Amid strong resistance, the Australians were made to fight their way through the maze of bunkers, punji stakes and booby traps but they were eventually able to force a Viet Cong regional force company to withdraw as they continued their advance. The area was heavily seeded with trip wires connected to shells and grenades dangling from branches, one of which blew McFarlane and several of his men off their feet. The defenders subsequently withdrew, with 7th Cu Chi Battalion forced north and 3rd Quyet Thang Battalion to the east. Suspecting they were being drawn into a trap—as one of the American battalions of the brigade had been previously during Operation Hump—the Australians moved into a tightly defended perimeter before dark and waited for the communists to counter-attack. As night fell, movement was detected along a trench on the C Company perimeter when a squad of Viet Cong attempted to infiltrate the Australian position. Initially believing the movement to be another Australian patrol that had just departed on a clearing patrol, the machine-gunner on sentry duty finally opened fire at the last safe moment, killing one of the infiltrators at point-blank range and wounding a number of others before they withdrew.

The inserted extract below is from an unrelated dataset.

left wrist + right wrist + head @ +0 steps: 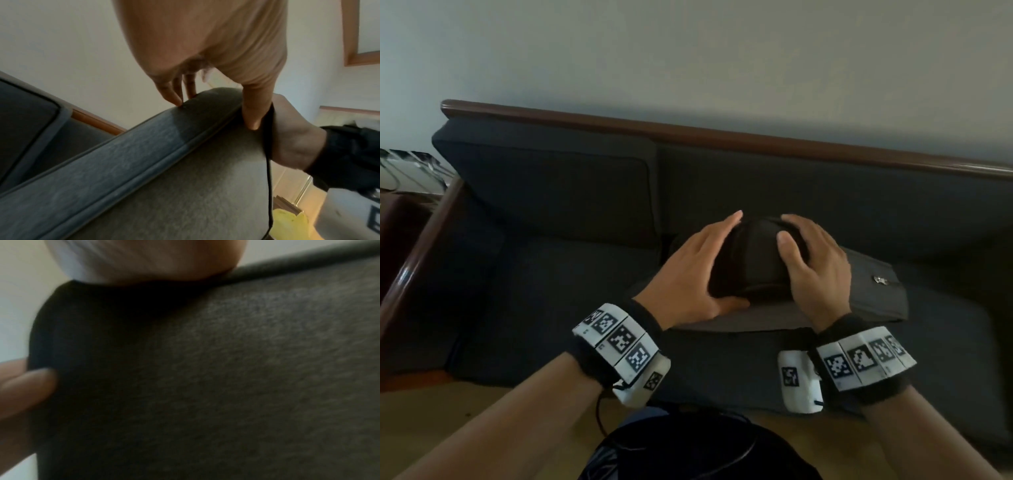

Minor actions continued into the night, with small groups of Viet Cong able to pop up undetected and then disappear at will from within the Australian defensive position. The searching units were unable to locate Viet Cong in large numbers but experienced a significant number of sudden engagements and ambushes throughout the day, and it became clear that the communists were using tunnels for movement and concealment. Preece suspected that the area was honeycombed with tunnels and that the communist headquarters that he had been tasked to destroy was in fact located beneath the feet of the battalion. The Australians were the only battalion in the US 173rd Brigade to strike significant resistance, and by the end of the first day 1 RAR had suffered a total of three killed and 15 wounded, while the artillery Forward Observer from 105 Field Battery had also been killed. The battalion spent a sleepless night and in the early hours of the morning there were a number of short exchanges of fire as small groups of Viet Cong returned to the area. Not wanting to fire the machine-guns for fear of giving their positions away or hitting friendly troops, the Australians resorted to using grenades forward of the perimeter. Meanwhile, in the US 3rd Infantry Brigade area of operations contact had been light, with only six Viet Cong killed.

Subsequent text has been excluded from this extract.